##### STORED DATA
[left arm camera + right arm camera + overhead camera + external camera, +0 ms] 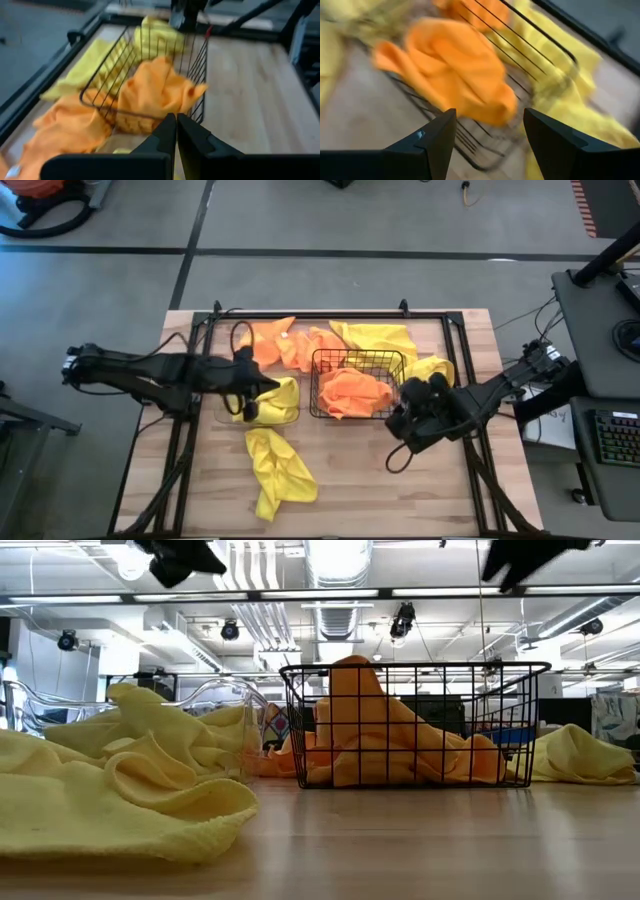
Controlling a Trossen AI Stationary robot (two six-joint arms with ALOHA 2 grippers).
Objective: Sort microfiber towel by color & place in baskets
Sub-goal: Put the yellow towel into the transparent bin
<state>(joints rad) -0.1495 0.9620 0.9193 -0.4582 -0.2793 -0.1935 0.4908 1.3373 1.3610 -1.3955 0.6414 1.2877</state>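
Wooden table (pixel 350 480) mid-sort, orange towels (pixel 355 392) heaped in the black wire basket (pixel 318 362) at its centre, yellow towel (pixel 277 470) near the front edge, right gripper (pixel 487 145) spread wide beside the basket, left gripper (pixel 176 131) pinched shut over the clear bin (pixel 225 700) of yellow cloths.

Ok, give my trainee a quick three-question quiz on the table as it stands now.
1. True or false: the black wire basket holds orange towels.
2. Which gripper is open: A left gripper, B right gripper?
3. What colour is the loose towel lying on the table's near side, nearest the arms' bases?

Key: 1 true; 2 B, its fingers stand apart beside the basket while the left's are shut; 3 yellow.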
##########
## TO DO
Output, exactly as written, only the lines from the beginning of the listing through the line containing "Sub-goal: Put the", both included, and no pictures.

## EXERCISE RESPONSE
[left arm camera + right arm camera + overhead camera + external camera, +0 ms] 
Controlling a Trossen AI Stationary robot (two six-joint arms with ALOHA 2 grippers).
Objective: Sort microfiber towel by color & place in baskets
Sub-goal: Put the yellow towel into the transparent bin

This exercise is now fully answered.